Autoliv develops automatic in-car breathalyzer
MONTE CARLO -- Automotive safety specialist Autoliv is developing an alcohol breath sensor that will operate automatically when the driver gets in the car, the company announced.
CEO Jan Carlson said the Swedish company was already testing the device, which would supersede breathalyzers such as Alcolock that require drivers to blow into a tube before the car's immobilizer is deactivated.
"It should be seamless. You should not notice the car has an alcohol detection device in it," Carlson said on the sidelines of the Automotive News Europe Congress in Monte Carlo.
The device is still five years off but he predicted a big uptake. "Everyone will be interested in it, particularly if it is affordable," he said. "If you look at the numbers, 30 percent of all fatalities are coming from driving under the influence. When you talk to parents with teenage daughters and sons they would love to have this device in the vehicle."

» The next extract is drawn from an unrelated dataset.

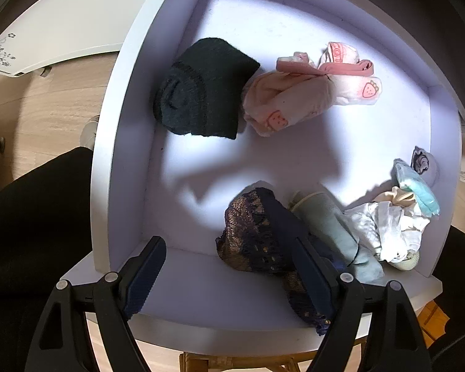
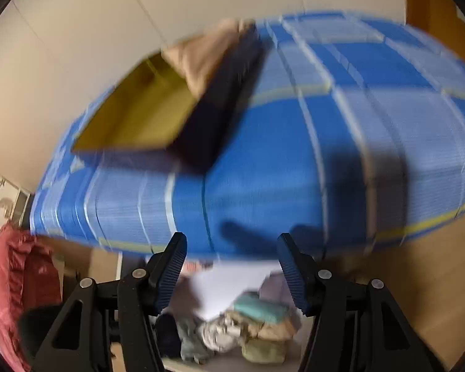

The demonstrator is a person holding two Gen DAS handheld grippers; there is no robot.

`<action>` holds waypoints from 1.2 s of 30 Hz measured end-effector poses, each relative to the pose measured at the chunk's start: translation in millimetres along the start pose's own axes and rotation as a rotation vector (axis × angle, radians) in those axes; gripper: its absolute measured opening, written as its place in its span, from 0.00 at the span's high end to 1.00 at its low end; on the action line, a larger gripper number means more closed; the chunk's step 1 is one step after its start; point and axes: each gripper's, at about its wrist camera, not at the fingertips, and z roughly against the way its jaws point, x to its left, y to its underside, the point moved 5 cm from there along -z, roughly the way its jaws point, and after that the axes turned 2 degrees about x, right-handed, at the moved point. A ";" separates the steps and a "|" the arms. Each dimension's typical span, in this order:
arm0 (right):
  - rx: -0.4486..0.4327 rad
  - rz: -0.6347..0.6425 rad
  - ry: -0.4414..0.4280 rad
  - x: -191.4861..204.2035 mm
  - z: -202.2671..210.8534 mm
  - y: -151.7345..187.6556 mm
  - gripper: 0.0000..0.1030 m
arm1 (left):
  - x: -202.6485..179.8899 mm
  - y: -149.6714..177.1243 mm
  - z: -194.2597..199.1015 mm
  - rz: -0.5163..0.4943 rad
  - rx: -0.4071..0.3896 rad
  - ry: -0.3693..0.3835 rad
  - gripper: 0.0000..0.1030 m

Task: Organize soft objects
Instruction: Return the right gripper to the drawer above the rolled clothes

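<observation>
The white drawer point(image 1: 121, 142) was the anchor of the scene, seen from straight above. Against its left wall lay a dark knitted bundle point(image 1: 201, 93), and just right of that, touching it, a pink bundle with strawberry prints point(image 1: 297, 93). Along its near wall sat a navy lace piece point(image 1: 257, 232), draped partly over the front edge, with a pale green roll point(image 1: 328, 223) touching it and a white and aqua heap point(image 1: 400, 214) toward the drawer's right wall. The left gripper point(image 1: 229, 279) hung over the near wall, jaws spread wide and pinching nothing. The right gripper point(image 2: 231, 276), blurred, pointed past the drawer toward a blue checked bed point(image 2: 294, 142); its jaws stood apart and empty. Judging the risk: the lace could snag on a jaw pad or slip off the front edge if brushed, and a hurried right hand might mis-grab
</observation>
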 end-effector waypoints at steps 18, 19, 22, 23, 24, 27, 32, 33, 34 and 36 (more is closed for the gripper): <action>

Stockholm-based Autoliv is shifting more of its focus towards activity safety systems after dominating the market in passive devices such as seatbelts and airbags.
"We are spending significantly more money in active research rather than passive," Carlson told the congress.
Systems developed by Autoliv include the Night Vision, which using infrared cameras. Carlson said the company will later this year release the third generation of this safety feature, which now detects animals in the driver's field of vision, as well as pedestrians.